Over one hundred years ago, noted sociologist Thorstein Veblen introduced the concept of “conspicuous consumption” to describe the lifestyle of members of the upper class who purchase goods and services not out of necessity but instead as indicators of their wealth and status. According to a recent Newsweek article, the era of conspicuous consumption may be placed on momentary hiatus as millions of Americans struggle to make ends meet.

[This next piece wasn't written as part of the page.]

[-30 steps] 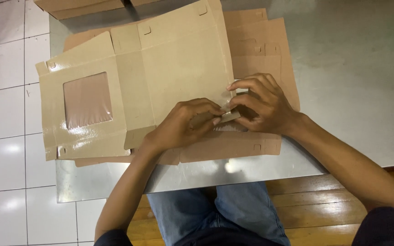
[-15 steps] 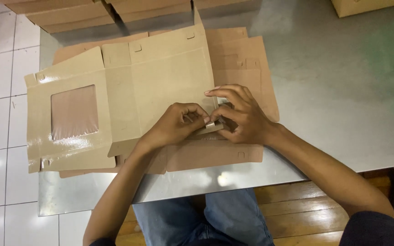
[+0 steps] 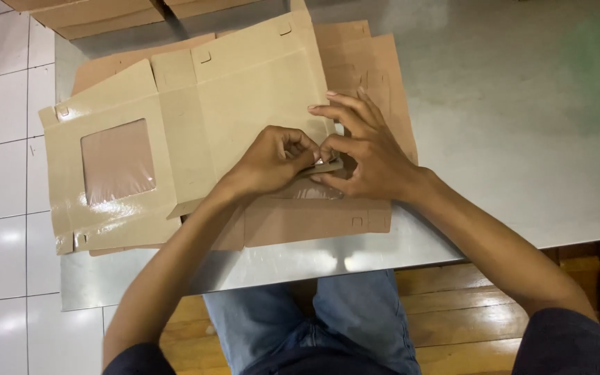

While the article should not be treated as a rigorous investigation into American consumption patterns, it at least points towards some potentially insightful research projects and contains some interesting anecdotes. For example, the article notes that multimillionare Michael Hirtenstein, a man who already owns eight properties, sadly had to renege on his latest acquisition, a $35 million duplex in Manhattan’s trendy Tribeca neighborhood. As the article explains, though Hirtenstein can afford the apartment, he just doesn’t feel like “buying random toys” while his friends are hurting. Similarly, the article notes that circulation rates for luxury magazines are down 22% in only a year and Hollywood is currently struggling to tone down luxurious lifestyle depictions in such soon to be released films as “Confessions of a Shopaholic”.
According to the article, this feeling of “luxury shame” is proliferating across America’s upper class. Suddenly, as much of America struggles just to get by, conspicuous consumption appears to be no longer fashionable. How prevalent this sentiment actually is and how long it will endure are certainly two valuable research questions for social scientists interested in this field to answer.